Variant consequences
Consequence was evaluated using Ensembl VEP43 for each variant with respect to any transcript of the cis gene for cis-associated variants and to the mapped gene for trans-associated variants. For trans associations, variants were manually mapped to any gene in a 1 Mb window coding for known ligands or interactants when they were not contained within gene boundaries, as was the case for CXCL16 and LDLR. In all, 16 replicating independent variants had a most severe consequence equal to or more severe than missense according to Ensembl VEP. For every variant, we extracted tagging SNVs at r2 > 0.8 using PLINK, however none of these tagging variants had a more severe consequence on the target gene than the independent variant. Similarly, we overlapped all independent variants with regulatory features using the Ensembl REST API. 35 variants in 29 loci overlapped with a regulatory feature. When extending the same analysis to variants with r2 > 0.8 with independent variants, 93 variants in 68 loci could be mapped to a regulatory feature. We further examined potential variant consequences by performing eQTL overlap analysis, as well as mining of drug targets and mouse models databases. The details are provided in the Supplementary Note 4.
Two-Sample MR
We extracted variants characterized as independent signals by GCTA-COJO on a protein-by-protein basis across all cis and trans loci, and excluded novel variants without an rs-ID. For each remaining variant, we then considered summary statistics for all tagging positions with r2 > 0.8, merged the resulting data frame with the exposure dataset by rs-ID. All such records originating from all independent signals were then merged by protein and carried over to MR analysis using the MRBase R package. We excluded trans pleiotropic loci (ABO, KLKB1, FUT2, APOE, F12). MR was performed on a set of 127 medically-relevant traits available in MRBase (Supplementary Data 3a). Since all of our instruments involved a small number of variants (≤10), we used the inverse-variant weighted method, except for single-instrument analyses where we use the Wald ratio test, which consists of dividing the instrument-outcome by the instrument-exposure regression coefficient. We note that all of the GWAS summary statistics used in this analysis were not derived from WGS-based studies, and therefore several of our instruments were not found in these datasets and could not be used. An important caveat of our overlap-maximising approach is that we did not require overlapping variants to be lead variants in the outcome trait GWAS. This could potentially lead to false-positives for single-instrument tests if the variant is located at the shoulders of an association peak in the outcome trait GWAS. The future availability of population-scale association studies with WGS or WES will greatly enhance variant overlap compared to GWAS, and hence increase the power of MR analyses in proteomics.
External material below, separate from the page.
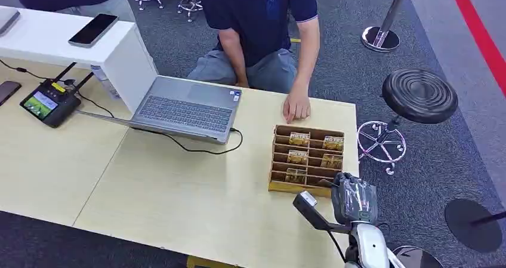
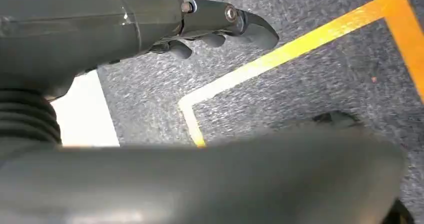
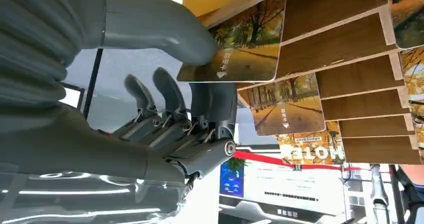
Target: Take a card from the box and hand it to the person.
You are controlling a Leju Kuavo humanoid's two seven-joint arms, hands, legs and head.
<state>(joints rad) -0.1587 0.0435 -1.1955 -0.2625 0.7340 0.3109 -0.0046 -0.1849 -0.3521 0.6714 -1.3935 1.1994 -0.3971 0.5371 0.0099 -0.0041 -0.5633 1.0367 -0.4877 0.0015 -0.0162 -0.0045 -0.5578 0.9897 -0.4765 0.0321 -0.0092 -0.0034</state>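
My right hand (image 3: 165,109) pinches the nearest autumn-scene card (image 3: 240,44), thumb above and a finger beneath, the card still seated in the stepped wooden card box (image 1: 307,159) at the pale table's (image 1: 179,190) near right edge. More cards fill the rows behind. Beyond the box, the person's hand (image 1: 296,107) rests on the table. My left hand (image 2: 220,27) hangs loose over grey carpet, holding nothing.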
We also leveraged summary statistics manually downloaded from recent large association studies for Chronic Kidney Disease44, blood lipids45, Atrial Fibrillation, Type-II Diabetes, Coronary Artery Disease, estimated glomerular filtration rate46, albuminuria47, and anthropometric traits48.
Two proteins, PDL2 and TNFRSF10C, had both cis and trans associations where the trans did not fall in a highly pleiotropic gene. We performed 2-sample MR excluding trans, and found that no cis variant in TNFRSF10C could be found in selected external studies. This was due to the lead variant, 8:23108277T/TG, being novel, and secondary variants, such as rs779159813, being very rare (MAF = 0.573%). For PDL2, the known cis signal driven by rs62556120 (β = 0.416, σ = 0.0276, P = 2.92 × 10−51) was causally associated with increased risk of ulcerative colitis and inflammatory bowel disease (Supplementary Data 8), whereas in the cis+trans analysis, the addition of rs10935473 attenuates that signal, but drives a causal association with height.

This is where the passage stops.